# 2023-158 Carrières, COVID-19
COVID-19
Sommaire de cas
Date C et R : 2025-09-02
Le plaignant a contesté la politique des Forces armées canadiennes (FAC) sur la vaccination contre la COVID-19. Il a aussi contesté le refus de sa demande d'accommodement d'ordre religieux ainsi que les mesures correctives qui lui avaient été imposées et une recommandation de libération des FAC parce qu'il ne s'était pas conformé à la politique des FAC sur la vaccination contre la COVID-19.
L'autorité initiale a refusé le grief et a conclu que le plaignant avait été traité équitablement lors du refus de sa demande d'accommodement d'ordre religieux.
Le Comité s'est d'abord penché sur la demande d'accommodement d'ordre religieux du plaignant. Il a conclu que le plaignant n'avait pas démontré de lien entre sa croyance religieuse et le besoin d'accommodement, tel qu'il est prévu dans la Directive et ordonnance administrative de la défense 5516-3 (Accommodement pour motif religieux ou spirituel). Le Comité a conclu que le rejet de la demande du plaignant était raisonnable.

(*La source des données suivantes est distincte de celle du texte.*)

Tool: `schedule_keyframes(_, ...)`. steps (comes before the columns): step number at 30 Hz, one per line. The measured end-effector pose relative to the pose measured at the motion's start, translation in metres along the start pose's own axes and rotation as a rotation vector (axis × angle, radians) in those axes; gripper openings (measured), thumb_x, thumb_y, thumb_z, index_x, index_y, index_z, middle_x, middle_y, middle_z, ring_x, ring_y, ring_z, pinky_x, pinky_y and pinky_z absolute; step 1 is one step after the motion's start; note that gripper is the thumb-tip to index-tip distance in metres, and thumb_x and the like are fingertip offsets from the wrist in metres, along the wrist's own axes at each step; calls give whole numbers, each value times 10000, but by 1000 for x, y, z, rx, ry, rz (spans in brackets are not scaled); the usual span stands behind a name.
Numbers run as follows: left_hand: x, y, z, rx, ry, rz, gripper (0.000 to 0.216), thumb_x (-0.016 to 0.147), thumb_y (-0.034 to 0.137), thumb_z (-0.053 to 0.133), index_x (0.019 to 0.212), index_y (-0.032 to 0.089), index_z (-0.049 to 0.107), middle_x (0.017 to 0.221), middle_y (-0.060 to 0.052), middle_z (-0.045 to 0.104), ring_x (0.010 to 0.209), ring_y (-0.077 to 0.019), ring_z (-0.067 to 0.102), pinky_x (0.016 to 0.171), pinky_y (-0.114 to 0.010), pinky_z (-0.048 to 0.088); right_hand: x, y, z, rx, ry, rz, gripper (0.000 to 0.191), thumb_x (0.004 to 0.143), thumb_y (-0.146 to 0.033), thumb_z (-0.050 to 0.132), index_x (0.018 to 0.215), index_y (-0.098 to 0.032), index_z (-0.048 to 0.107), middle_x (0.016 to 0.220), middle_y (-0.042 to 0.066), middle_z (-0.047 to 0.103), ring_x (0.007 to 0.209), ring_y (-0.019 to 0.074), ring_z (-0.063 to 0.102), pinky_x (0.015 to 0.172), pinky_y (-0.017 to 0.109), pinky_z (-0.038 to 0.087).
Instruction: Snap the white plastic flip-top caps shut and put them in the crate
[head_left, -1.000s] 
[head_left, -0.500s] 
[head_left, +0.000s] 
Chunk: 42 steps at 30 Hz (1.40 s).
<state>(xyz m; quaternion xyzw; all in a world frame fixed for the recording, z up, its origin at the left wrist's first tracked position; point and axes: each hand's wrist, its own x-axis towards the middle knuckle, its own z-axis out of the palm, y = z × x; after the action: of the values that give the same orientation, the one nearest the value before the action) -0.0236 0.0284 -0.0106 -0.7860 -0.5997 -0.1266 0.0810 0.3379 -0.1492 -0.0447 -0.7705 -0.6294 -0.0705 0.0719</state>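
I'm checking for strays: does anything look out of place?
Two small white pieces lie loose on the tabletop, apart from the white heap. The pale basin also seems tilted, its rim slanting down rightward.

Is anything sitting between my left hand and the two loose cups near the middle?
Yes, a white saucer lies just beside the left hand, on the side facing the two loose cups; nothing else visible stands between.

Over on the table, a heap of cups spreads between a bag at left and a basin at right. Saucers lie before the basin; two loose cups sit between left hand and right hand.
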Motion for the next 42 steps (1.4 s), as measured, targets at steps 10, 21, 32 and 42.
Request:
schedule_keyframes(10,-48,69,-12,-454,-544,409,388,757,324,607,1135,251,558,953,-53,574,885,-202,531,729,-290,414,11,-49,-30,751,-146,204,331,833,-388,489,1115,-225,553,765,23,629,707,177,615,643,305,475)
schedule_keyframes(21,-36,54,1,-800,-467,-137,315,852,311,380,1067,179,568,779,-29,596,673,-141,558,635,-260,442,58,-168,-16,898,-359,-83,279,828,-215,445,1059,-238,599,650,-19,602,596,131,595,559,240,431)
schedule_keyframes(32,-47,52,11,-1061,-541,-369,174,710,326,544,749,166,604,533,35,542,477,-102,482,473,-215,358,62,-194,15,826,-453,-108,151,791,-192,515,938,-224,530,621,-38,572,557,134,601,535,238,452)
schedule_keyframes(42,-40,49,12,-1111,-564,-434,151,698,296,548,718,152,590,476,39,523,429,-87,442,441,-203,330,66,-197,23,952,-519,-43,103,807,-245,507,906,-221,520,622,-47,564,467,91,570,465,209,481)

Le Comité a ensuite mené une analyse approfondie pour voir si la politique des FAC sur la vaccination contre la COVID-19 violait les droits garantis par l'article 7 de la Charte canadienne des droits et libertés (la Charte), notamment le droit à la liberté et le droit à la sécurité de la personne. Le Comité a aussi répondu, en partie, aux décisions récentes de l'autorité de dernière instance (ADI) portant sur d'autres griefs relatifs à cette même politique. Le Comité a conclu que la politique portait atteinte aux droits susmentionnés et que l'atteinte n'avait pas été portée en conformité avec les principes de justice fondamentale. Il a estimé que certains aspects de la politique avaient un caractère arbitraire et une portée excessive, et que l'application de cette politique était une mesure disproportionnée. Le Comité a par la suite effectué une analyse exhaustive et a conclu que l'atteinte aux droits n'était pas justifiée en vertu de l'article premier de la Charte.
De plus, le Comité a conclu que les mesures administratives prises à l'encontre du plaignant, notamment les mesures correctives et la recommandation de libération en vertu de l'alinéa 5(f) (Service terminé – Inapte à continuer son service militaire) du tableau figurant à l'article 15.01 des Ordonnances et règlements royaux applicables aux Forces canadiennes, n'auraient pas dû avoir lieu, car le plaignant ne faisait qu'exercer un droit garanti par la Charte. Le Comité a aussi conclu que ces mesures administratives étaient déraisonnables en raison de graves manquements à l'équité procédurale.
Le Comité a recommandé à l'ADI d'annuler les mesures correctives et de retirer du dossier du plaignant tous les documents associés à ces mesures de même que la recommandation de libération.